これぐらいの時期になると、こういう記事を目にするようになりますよね。

一応、元データ(PDFファイル)へのリンクを貼っておきます。

いつもの世論調査(NHK文研が実施しているもの)とは別枠の調査だったみたいです。余計なお世話になりましょうが、この手のニュースを見る際には元データも目を通しましょう。

で、この記事ですが、「この記事は出来損ないだ。読めないよ」レベルです。以下、屁理屈。

記事の問題点

記事は、「今月15日の終戦の日を前に」で始まります。

そして、終戦を迎えた日を「知らない」と答えた若者が14%だったという調査結果を受けて、専門家は、「学高校の歴史の授業が戦争まで行かないことが多く、必然的に8月15日が終戦の日だと知らないことが多くなっている」とのコメントを出しています。

その専門家とは、「長年、高校の現場で社会科の教師を務めた経験を持つ、明治大学の藤井剛・特任教授」。はぁ、専門家、ですか……。

この時点でもう出来損なんです。

3パターンある「終戦の日」

実は、日本の学校教育では、終戦の日は3パターンに分かれています。

小中学校の教科書では「8月14日」か「8月15日」を採用し、高校の教科書ではその多くが「9月2日」を採用しています。山川の『詳細日本史』も「9月2日」です。

記事中では、そういう事実には触れていません。

おそらくは、教科書でどのように扱われているのか、知らないんじゃないですかね。せっかく招いた専門家の「長年、高校の現場で社会科の教師を務めた経験」は、生かされなかったようです。

もう教壇に立っていないから、勉強していない?

不勉強な専門家なんて、存在価値があるのでしょうか。ましてや、社会科なんて、記述がよく変わる教科でしょう。「長年、高校の現場で社会科の教師を務めた経験」を元に発言する以上は、いまの現場で使われている教科書に目を通してしかるべきだと思えるのですが。

本当の終戦の日

ちなみに、戦勝国である欧米では9月2日が終戦の日とされています。

戦争を評価する権利は、戦勝国にあります。勝てば官軍。戦争に勝った国が、その戦争における正義を主張することができるわけです。敗戦国はそれを受け入れるしかない。

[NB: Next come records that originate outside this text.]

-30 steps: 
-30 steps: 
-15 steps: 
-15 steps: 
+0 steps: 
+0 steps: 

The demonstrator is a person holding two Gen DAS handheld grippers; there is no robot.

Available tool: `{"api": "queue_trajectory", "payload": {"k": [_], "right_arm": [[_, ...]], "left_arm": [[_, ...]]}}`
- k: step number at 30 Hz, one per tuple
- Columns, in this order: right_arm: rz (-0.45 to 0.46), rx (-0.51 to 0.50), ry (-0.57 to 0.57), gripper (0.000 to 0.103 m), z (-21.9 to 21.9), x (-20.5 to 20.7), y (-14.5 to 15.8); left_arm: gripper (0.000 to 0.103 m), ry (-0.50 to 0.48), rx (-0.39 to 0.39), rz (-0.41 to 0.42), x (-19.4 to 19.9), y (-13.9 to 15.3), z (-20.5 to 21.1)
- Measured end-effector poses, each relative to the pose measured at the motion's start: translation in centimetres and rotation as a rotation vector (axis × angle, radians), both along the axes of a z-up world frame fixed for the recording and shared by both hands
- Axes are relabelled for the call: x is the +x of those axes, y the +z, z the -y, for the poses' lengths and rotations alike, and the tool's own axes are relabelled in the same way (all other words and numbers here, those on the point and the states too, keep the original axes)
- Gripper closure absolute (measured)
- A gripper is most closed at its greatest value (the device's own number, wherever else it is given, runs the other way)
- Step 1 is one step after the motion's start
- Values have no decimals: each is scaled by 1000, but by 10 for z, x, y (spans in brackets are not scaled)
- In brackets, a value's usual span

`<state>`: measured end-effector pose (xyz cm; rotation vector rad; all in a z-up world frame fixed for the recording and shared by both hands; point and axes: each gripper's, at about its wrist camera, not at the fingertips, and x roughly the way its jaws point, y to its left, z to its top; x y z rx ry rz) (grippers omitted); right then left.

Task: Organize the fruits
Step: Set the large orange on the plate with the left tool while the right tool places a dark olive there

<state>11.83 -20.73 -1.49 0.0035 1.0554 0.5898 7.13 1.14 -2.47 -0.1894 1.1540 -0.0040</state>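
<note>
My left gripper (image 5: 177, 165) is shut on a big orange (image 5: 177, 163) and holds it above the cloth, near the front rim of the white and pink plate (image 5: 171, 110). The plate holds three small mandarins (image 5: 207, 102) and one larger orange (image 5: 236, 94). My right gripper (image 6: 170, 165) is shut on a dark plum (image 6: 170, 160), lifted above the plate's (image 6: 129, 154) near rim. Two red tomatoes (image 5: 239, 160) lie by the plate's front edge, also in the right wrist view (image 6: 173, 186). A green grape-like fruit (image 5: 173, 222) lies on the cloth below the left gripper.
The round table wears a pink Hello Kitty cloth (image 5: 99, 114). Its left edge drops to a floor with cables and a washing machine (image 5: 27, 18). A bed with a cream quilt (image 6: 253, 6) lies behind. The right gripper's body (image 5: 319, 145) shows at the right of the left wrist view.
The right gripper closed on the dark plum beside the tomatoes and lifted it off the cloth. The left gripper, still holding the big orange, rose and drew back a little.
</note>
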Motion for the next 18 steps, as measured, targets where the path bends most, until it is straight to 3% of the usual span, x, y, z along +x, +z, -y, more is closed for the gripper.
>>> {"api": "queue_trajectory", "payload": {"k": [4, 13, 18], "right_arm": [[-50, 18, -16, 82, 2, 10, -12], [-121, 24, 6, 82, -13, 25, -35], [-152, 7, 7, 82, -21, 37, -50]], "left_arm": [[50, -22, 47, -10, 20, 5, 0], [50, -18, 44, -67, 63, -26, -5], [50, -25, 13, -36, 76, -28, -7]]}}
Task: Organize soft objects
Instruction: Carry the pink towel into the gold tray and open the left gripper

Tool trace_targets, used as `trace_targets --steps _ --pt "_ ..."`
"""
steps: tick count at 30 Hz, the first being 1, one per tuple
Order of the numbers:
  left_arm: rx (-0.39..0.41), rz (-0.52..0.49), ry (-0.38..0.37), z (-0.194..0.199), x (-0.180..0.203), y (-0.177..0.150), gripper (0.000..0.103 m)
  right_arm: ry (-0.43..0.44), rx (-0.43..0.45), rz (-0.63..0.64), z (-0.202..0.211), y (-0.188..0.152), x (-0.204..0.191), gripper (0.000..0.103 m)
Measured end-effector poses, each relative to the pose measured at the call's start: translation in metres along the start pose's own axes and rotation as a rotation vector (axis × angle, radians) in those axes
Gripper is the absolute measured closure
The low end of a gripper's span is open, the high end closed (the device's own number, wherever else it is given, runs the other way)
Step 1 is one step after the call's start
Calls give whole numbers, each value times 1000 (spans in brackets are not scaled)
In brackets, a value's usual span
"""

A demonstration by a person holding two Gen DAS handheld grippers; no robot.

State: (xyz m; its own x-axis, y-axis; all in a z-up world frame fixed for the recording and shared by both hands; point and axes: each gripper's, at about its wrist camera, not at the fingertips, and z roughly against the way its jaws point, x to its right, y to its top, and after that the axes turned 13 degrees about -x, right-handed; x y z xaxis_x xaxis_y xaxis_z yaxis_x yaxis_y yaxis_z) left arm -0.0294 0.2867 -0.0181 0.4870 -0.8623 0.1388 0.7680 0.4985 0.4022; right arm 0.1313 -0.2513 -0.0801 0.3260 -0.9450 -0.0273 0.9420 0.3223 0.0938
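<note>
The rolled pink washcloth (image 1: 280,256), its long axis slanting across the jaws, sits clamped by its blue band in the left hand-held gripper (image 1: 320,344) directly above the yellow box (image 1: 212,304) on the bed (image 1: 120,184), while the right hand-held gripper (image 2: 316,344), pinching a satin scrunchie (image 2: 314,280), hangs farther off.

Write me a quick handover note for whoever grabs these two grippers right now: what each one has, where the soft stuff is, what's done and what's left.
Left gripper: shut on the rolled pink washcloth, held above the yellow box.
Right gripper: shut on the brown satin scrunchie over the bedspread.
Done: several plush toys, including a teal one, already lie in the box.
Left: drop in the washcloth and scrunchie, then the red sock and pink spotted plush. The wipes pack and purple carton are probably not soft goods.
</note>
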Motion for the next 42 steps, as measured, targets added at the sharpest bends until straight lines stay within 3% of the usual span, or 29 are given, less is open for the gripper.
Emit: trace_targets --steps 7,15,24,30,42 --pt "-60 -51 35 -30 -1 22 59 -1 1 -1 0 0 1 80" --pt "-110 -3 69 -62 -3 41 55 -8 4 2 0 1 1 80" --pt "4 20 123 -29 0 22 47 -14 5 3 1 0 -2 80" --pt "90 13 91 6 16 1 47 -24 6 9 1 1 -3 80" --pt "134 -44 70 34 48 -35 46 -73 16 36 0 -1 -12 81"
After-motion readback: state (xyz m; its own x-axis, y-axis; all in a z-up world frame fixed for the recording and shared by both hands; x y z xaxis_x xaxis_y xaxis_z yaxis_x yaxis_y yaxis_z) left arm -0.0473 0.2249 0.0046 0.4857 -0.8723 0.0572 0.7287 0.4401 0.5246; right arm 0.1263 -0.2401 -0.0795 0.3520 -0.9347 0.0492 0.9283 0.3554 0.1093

したがって、戦勝国と敗戦国とでフェアになることはあり得ません。

余談ですけど、これも「戦争はダメ」と言う理由の一つです。勝てば相手国に対して横暴になるし、負ければ相手国の横暴を許すことになる。アンフェアを許すのが戦争です。

話を戻して、そういう意味で言えば、「終戦の日はいつか」なんて考えるまでもないんです。戦勝国が「9月2日」と言っているんですから、それに倣うのが敗戦国としての立場でしょ。高校の教科書は、小中学校の教科書に比べて、バランス感覚で勝ってますよ。

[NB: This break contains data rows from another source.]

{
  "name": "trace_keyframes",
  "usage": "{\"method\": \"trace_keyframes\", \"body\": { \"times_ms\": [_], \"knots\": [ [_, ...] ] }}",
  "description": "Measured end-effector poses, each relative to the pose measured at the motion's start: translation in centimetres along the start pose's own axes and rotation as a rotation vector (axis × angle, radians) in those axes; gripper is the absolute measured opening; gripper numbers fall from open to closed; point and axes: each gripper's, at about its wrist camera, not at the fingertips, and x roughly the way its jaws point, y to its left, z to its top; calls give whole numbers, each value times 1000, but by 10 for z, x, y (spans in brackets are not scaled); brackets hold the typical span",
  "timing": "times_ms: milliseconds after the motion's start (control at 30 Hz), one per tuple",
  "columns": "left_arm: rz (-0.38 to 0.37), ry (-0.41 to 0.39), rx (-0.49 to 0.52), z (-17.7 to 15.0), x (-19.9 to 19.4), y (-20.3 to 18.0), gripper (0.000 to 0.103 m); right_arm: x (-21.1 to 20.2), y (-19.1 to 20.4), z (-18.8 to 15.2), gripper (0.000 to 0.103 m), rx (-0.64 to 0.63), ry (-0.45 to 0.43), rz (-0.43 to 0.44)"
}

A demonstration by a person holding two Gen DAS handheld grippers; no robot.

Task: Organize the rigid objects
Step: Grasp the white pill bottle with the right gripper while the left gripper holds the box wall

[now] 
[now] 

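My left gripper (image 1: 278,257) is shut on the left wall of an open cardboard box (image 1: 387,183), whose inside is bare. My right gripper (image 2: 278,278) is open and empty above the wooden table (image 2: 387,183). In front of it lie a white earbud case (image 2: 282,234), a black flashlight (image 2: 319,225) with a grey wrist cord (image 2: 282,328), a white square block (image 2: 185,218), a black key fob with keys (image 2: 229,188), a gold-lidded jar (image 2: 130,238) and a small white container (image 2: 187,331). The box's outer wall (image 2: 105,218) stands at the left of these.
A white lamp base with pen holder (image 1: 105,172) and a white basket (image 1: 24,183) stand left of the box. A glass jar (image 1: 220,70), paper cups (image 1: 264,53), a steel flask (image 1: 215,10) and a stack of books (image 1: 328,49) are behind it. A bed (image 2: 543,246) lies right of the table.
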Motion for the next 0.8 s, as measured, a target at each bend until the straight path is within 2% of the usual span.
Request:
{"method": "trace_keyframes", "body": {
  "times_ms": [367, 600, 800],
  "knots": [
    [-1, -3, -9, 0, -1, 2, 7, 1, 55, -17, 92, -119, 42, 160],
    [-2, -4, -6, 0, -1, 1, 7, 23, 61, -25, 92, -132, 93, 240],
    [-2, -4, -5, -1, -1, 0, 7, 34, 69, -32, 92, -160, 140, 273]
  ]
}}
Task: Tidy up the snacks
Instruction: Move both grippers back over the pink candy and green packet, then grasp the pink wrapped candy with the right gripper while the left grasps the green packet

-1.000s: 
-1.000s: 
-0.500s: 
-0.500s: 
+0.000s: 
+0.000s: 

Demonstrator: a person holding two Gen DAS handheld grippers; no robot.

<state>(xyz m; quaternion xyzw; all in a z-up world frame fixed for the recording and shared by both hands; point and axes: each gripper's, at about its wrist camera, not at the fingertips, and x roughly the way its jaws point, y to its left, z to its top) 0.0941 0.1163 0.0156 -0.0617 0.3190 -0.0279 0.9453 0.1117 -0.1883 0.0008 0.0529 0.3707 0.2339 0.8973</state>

そんなわけで、僕は、9月2日こそ終戦の日だと思っています。

まとめ

そんなわけで、終戦の日はいつかという話でした。

なんでこんなに噛みつくのかと言えば、僕は、若者を叩く記事が嫌いだからです。14%という数字が「危機的」だという根拠はあるのでしょうか。出せるものなら出してみやがれ。

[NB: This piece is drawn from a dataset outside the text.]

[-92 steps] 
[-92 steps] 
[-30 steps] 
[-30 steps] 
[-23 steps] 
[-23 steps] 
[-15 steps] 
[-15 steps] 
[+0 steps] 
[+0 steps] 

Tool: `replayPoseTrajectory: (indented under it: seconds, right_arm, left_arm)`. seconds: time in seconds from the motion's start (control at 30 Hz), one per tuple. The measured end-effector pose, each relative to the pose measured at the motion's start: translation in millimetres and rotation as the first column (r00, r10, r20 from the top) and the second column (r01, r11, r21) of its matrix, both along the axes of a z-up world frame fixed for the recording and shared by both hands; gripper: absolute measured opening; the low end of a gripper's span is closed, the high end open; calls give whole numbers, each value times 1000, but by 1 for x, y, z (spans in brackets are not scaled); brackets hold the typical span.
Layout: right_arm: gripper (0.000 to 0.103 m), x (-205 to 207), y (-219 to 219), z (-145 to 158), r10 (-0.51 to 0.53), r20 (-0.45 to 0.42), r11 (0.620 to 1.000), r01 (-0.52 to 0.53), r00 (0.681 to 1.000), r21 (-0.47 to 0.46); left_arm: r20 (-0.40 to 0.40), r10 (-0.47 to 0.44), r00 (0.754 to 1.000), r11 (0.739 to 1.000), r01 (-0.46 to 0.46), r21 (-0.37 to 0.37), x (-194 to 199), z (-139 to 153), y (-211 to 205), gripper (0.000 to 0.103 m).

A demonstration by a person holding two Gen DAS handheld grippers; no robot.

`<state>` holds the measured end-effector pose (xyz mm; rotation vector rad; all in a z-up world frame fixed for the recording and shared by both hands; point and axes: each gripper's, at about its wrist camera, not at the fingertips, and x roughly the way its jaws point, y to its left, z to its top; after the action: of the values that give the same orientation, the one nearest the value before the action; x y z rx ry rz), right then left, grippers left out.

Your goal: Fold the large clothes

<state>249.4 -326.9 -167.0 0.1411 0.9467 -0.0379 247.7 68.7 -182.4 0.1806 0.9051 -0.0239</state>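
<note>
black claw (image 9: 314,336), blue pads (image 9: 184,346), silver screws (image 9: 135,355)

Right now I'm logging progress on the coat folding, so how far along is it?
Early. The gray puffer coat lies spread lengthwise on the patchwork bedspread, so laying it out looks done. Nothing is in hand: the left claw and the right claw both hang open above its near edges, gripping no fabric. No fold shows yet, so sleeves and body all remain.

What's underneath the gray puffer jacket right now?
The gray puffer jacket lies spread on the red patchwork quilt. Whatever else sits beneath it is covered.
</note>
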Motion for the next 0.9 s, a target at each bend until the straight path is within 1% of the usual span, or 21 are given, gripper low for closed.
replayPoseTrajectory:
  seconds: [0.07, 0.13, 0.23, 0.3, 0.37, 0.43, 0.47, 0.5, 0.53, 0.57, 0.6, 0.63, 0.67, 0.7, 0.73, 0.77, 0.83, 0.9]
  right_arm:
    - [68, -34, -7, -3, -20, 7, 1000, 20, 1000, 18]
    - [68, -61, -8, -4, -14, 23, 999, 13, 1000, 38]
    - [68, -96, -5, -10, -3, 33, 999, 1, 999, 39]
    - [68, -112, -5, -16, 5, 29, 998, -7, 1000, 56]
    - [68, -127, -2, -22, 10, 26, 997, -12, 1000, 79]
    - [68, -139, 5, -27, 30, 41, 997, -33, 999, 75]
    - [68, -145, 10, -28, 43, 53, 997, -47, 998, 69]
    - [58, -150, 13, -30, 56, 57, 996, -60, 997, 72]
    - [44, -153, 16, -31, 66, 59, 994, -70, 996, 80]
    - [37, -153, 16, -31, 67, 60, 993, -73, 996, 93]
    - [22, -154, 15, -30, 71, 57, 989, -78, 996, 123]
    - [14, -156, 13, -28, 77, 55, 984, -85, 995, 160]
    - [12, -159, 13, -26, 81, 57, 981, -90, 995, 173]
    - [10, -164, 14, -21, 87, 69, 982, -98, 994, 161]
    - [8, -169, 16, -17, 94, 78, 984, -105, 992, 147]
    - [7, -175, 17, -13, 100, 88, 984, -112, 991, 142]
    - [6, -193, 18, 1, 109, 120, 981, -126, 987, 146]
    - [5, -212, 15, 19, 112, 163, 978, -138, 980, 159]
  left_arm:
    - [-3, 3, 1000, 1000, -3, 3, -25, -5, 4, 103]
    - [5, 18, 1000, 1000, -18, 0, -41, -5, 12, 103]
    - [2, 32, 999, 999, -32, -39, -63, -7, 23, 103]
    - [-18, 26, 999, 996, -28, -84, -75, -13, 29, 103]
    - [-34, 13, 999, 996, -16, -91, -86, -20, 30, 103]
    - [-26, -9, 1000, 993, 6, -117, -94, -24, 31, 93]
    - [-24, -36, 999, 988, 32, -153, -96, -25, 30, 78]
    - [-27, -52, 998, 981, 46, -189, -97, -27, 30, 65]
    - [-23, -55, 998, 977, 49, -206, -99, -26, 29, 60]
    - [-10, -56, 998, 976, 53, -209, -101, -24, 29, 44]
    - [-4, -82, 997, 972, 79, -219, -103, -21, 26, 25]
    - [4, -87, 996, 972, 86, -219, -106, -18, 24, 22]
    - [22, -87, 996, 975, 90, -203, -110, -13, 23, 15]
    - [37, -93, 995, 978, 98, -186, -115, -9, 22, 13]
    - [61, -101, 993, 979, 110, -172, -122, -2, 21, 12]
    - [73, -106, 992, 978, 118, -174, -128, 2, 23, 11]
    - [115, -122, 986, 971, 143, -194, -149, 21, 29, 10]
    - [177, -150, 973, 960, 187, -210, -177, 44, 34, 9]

この記事は、若者は無知、社会に関心がない、そんな先入観まみれに見えます。

生まれる前のことを86%も知っているのは、普通に考えればすごいことですよ。この記事を書いている記者、専門家は、生まれたあとのことでさえ知らないことだらけではないのですか。

現に、いまの教科書がいつを終戦の日として記述しているかさえ知らなかったんでしょ。そして、知らないままに記事にしている。このことの方がよっぽど「危機的」だと思えるのですが。年寄りは、老眼で自分のことは近すぎて見えませんかそうですか。

まぁ、どうでもいい話ですけどね。